As part of the mission of the APSARD Psychosocial Treatment Committee, the committee members will share blogs related to issues relevant to non-medical treatments for ADHD.
Implementation intentions stem from a line of self-regulation research focused on the observation that a purely goal-focused approach to behavior change does not inexorably produce actions necessary to achieve that goal (Gollwitzer, 1999). Consequently, more specific, action-oriented plans designed for specific contexts (and tied to an overarching goal) have been found to improve follow through. These plans are framed in “If X, then Y” conditional statements in which a specific action or obstacle is tied with a specific setting, such that the setting itself then provides a cue for the desired action: “If situation X is encountered, then I will perform the goal-directed response Y!” (Gollwitzer & Oettingen, 2016, p. 223). Thus, someone with the goal of losing weight might identify that he is prone to snacking after seeing someone at work eating candy from the vending machine. His implementation intention might be “If I have the urge to go to the vending machine, then I will go get water or coffee instead.” The theory is that the vending machine becomes a cue for the coping response.
Although not yet studied in adults with ADHD, non-clinical studies of implementation intentions with children with ADHD indicate that they promote better task follow through (Gawrilow, Gollwitzer, & Oettingen, 2011a, 2011b; Gawrilow et al., 2013). The “If X, Then Y” (or “When X, Then Y,” if using “possibility language”) strategy has been a facet of our CBT approach for adult ADHD and it has been a valuable intervention domain (Ramsay & Rostain, 2015). In a small open study of adults with ADHD who completed CBT without medication, significant improvements on an activation measure were achieved, consistent with this and other implementation tenets (Ramsay & Rostain, 2011).
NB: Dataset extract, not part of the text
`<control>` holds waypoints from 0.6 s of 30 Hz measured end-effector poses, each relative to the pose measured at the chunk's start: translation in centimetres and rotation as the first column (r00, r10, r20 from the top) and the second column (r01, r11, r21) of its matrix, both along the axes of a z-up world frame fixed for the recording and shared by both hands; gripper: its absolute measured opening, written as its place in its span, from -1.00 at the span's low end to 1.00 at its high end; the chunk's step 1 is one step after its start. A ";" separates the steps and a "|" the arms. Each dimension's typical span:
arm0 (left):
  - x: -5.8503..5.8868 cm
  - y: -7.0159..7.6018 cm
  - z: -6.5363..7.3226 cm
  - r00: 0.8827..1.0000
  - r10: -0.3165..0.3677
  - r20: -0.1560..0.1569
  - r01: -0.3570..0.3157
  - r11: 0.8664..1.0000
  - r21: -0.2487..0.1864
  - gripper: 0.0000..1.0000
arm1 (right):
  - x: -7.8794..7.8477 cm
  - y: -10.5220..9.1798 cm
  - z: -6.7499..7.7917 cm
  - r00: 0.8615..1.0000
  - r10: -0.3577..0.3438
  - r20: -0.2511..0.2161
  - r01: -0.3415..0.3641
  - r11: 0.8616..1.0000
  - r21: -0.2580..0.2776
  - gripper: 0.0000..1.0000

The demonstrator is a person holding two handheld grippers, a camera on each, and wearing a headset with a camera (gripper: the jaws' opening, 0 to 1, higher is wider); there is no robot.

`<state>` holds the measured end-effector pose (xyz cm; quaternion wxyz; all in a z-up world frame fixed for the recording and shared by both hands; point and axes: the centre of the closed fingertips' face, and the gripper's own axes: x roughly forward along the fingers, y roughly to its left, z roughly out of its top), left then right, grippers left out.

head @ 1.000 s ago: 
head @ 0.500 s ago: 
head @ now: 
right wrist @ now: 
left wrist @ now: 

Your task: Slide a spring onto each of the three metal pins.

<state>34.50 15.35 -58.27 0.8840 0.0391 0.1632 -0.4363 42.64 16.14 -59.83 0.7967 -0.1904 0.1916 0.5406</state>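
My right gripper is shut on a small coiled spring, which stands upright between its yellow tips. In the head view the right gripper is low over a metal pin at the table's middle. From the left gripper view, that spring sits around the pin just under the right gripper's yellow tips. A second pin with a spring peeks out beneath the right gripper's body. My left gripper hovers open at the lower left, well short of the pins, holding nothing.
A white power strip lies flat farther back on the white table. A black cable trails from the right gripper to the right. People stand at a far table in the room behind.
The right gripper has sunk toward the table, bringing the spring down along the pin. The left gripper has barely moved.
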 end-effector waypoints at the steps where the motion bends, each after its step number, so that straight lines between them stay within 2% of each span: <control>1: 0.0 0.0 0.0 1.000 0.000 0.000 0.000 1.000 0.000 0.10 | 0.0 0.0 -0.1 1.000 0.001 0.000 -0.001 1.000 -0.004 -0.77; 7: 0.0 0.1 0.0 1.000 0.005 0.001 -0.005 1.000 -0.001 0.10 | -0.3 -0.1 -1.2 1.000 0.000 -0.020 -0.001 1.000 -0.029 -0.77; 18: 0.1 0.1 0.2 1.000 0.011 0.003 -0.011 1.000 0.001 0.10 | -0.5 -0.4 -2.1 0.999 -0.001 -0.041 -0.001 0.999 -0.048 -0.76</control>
Procrastination is arguably the most common problem faced by adults with ADHD. Specific implementation plans can be designed for the initial behavioral step of task engagement, such as for a college student: “If I can get to the library, then I can open my economics assignment.” These statements are particularly useful for managing the pivot points within a task plan, such as defining the step for returning to the task after a brief break (“When I finish my coffee, then I can re-read the last few sentences I wrote to get re-engaged.”). Implementation plans can also be designed for re-engaging in tasks after being distracted, dealing with rationalizations for escaping a task, managing obstacles (“If the main section of the library is crowded, then I will take the elevator to the 5th floor stacks.”), or navigating other “tipping points” that represent risks for somehow getting distracted from one’s objectives.
The implementation plan or the “If/When X-Then Y plan,” is a useful, “sticky” take-away skill. These reminders can be externalized if the form of coping cards or other means to increase the likelihood of engagement in and follow through on tasks and endeavors.
Gawrilow, C., Gollwitzer, P. M., & Oettingen, G. (2011a). If-then plan benefit delay of gratification performance in children with and without ADHD. Cognitive Therapy and Research, 35, 442-455. doi: 10.1007/s10608-010-9309-z
Gawrilow, C., Gollwitzer, P. M., & Oettingen, G. (2011b). If-then plans benefit executive functions in children with ADHD. Journal of Social and Clinical Psychology, 30, 616-646.
Gawrilow, C., Morgenroth, K., Schultz, R., Oettingen, G., & Gollwitzer, P. M. (2013). Mental contrasting with implementation intentions enhances self-regulation of goal pursuit in schoolchildren at risk for ADHD. Motivation and Emotion, 37, 134-145. doi: 10.1007/s11031-012-9288-3
Gollwitzer, P. M. (1999). Implementation intentions: Strong effects of simple plans. American Psychologist, 54, 493-503.
Gollwitzer, P. M., & Oettingen, G. (2016). Planning promotes goal striving. In K. D. Vohs, & R. F. Baumeister (Eds.), Handbook of self-regulation: Research, theory, and applications (3rd ed.) (pp. 223-244). New York: Guilford.
Ramsay, J. R., & Rostain, A. L. (2011). CBT without medications for adult ADHD: An open pilot study of five patients. Journal of Cognitive Psychotherapy: An International Quarterly, 25, 277-286. doi: 10.1891/0889-83126.96.36.1997
Ramsay, J. R., & Rostain, A. L. (2015). Cognitive behavioral therapy for adult ADHD: An integrative psychosocial and medical approach (2nd ed.). New York: Routledge.